→ Data records:
-=-=-=-=-
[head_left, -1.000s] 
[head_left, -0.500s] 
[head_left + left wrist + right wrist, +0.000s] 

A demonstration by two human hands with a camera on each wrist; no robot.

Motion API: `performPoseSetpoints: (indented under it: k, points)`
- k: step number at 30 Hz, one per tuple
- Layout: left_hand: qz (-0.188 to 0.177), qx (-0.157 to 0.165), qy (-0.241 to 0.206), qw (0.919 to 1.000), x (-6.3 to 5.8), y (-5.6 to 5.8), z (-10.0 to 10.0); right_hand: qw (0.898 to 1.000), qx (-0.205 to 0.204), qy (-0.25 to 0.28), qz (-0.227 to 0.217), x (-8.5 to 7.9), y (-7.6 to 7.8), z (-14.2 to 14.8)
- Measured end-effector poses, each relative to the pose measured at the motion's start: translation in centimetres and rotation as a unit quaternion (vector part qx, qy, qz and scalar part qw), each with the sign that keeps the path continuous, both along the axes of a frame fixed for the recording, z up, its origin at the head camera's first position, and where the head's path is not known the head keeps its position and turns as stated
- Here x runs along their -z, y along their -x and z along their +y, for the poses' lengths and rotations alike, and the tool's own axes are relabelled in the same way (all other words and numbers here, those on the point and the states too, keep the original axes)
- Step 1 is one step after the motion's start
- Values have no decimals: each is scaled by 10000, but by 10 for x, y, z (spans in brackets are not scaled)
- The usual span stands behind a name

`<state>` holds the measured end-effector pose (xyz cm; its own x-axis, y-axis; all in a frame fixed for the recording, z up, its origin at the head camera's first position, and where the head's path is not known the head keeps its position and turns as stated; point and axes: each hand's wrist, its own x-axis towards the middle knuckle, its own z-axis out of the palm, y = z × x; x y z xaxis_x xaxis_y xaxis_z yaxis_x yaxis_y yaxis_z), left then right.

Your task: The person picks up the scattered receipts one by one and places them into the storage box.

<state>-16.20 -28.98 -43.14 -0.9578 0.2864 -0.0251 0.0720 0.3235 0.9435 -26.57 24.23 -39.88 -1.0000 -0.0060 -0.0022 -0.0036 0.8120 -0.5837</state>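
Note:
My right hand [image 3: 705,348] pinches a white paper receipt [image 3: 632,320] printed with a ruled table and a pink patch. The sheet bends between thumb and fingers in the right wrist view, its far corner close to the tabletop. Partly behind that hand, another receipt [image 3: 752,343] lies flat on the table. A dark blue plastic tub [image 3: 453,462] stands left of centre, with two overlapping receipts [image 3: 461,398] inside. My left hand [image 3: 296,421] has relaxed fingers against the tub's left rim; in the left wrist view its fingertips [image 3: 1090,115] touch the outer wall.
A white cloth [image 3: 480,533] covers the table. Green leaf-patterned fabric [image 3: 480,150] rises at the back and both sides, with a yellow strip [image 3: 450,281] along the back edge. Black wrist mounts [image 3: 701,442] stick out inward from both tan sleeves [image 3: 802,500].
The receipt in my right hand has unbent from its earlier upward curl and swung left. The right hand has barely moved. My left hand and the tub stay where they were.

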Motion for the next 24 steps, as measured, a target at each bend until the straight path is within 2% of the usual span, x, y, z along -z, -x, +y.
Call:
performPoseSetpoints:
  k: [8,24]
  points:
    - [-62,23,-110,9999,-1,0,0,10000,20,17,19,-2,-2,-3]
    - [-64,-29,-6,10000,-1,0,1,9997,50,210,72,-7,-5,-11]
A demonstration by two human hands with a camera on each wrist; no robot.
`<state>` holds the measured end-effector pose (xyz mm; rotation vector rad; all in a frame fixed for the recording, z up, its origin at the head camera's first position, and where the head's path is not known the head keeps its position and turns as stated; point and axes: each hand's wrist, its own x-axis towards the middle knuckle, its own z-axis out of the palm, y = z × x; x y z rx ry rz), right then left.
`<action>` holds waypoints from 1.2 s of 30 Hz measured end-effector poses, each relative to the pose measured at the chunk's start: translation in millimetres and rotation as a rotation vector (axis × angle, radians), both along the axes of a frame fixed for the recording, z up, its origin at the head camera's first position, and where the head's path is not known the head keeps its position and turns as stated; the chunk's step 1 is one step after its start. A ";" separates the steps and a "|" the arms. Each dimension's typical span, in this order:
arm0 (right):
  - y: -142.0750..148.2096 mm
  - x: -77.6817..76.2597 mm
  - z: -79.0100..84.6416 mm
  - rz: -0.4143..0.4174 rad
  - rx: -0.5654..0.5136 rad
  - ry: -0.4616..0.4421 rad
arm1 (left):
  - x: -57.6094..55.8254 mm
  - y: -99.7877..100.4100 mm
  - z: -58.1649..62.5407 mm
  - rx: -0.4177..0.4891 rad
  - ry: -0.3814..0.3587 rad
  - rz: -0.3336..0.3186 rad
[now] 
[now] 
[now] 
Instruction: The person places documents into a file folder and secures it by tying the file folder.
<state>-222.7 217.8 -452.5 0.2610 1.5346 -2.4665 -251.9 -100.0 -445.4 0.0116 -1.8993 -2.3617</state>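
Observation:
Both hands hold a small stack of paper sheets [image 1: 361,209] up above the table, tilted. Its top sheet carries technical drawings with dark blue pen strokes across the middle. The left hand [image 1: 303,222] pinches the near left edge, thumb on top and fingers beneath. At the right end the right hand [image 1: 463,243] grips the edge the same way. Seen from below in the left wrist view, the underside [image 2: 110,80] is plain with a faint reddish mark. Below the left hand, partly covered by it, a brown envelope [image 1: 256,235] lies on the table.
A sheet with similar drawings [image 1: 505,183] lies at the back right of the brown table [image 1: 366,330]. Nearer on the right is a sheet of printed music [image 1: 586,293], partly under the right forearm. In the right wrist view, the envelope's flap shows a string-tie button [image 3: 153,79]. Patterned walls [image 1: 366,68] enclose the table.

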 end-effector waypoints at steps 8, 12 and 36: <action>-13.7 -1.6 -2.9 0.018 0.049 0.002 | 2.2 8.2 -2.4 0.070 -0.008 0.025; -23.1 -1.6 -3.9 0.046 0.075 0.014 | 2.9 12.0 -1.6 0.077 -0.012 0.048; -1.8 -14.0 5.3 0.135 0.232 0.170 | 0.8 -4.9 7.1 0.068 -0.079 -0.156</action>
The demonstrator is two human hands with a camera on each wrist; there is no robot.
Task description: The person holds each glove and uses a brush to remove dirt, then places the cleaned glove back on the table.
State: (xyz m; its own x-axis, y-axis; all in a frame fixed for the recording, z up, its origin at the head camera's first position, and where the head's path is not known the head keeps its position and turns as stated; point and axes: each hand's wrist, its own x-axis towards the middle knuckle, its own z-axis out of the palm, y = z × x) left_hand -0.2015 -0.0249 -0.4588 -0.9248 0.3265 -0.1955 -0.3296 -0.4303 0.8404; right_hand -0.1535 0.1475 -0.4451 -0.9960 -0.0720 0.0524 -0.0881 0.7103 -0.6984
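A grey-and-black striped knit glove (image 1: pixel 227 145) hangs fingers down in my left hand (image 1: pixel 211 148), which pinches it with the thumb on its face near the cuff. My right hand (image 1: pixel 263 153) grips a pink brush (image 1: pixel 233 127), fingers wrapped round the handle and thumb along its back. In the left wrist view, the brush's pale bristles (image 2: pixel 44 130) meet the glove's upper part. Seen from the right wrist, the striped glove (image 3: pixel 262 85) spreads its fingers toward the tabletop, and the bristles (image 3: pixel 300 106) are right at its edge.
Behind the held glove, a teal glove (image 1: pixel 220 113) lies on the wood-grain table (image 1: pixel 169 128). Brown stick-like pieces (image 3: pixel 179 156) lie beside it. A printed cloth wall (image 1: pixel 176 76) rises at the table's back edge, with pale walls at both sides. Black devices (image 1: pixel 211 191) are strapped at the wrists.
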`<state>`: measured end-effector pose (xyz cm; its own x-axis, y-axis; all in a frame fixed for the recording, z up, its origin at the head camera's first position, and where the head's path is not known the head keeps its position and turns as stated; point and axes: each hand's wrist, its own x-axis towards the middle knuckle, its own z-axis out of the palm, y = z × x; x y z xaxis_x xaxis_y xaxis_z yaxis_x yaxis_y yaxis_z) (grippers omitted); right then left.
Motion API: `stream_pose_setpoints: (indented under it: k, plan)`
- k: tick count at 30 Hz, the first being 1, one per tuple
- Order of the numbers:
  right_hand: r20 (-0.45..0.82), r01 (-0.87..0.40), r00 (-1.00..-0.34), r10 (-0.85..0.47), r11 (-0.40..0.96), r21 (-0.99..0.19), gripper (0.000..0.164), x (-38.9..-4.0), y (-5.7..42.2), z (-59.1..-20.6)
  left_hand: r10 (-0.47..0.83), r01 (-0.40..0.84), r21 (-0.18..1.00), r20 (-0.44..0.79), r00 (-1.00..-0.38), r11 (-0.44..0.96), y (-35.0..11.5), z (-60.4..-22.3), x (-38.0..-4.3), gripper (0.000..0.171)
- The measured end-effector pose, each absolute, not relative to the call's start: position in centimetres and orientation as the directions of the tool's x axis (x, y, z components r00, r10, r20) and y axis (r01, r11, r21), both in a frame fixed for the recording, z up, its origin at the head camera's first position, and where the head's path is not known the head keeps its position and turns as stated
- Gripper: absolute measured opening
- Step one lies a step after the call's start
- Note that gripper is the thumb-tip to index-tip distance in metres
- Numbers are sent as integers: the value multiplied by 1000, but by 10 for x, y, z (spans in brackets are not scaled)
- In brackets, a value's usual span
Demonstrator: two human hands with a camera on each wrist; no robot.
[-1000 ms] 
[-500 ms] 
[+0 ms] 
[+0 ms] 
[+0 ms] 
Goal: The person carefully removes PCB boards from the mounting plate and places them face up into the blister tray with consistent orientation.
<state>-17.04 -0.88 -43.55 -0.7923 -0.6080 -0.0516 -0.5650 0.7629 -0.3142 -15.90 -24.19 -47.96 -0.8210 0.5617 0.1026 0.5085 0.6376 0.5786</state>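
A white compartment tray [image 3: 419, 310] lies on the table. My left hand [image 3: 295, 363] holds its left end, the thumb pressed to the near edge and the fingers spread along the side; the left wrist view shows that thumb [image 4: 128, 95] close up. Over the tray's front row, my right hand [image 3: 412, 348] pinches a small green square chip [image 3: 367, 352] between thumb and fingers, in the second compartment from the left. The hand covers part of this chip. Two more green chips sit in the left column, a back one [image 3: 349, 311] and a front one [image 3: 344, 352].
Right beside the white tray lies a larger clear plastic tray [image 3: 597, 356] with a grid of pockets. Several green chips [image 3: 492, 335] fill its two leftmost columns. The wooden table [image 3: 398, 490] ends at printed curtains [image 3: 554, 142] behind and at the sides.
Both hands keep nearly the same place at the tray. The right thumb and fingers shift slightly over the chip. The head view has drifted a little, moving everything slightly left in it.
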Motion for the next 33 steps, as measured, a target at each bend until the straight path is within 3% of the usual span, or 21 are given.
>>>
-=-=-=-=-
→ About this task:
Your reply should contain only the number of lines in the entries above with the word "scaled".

→ Answer area:
2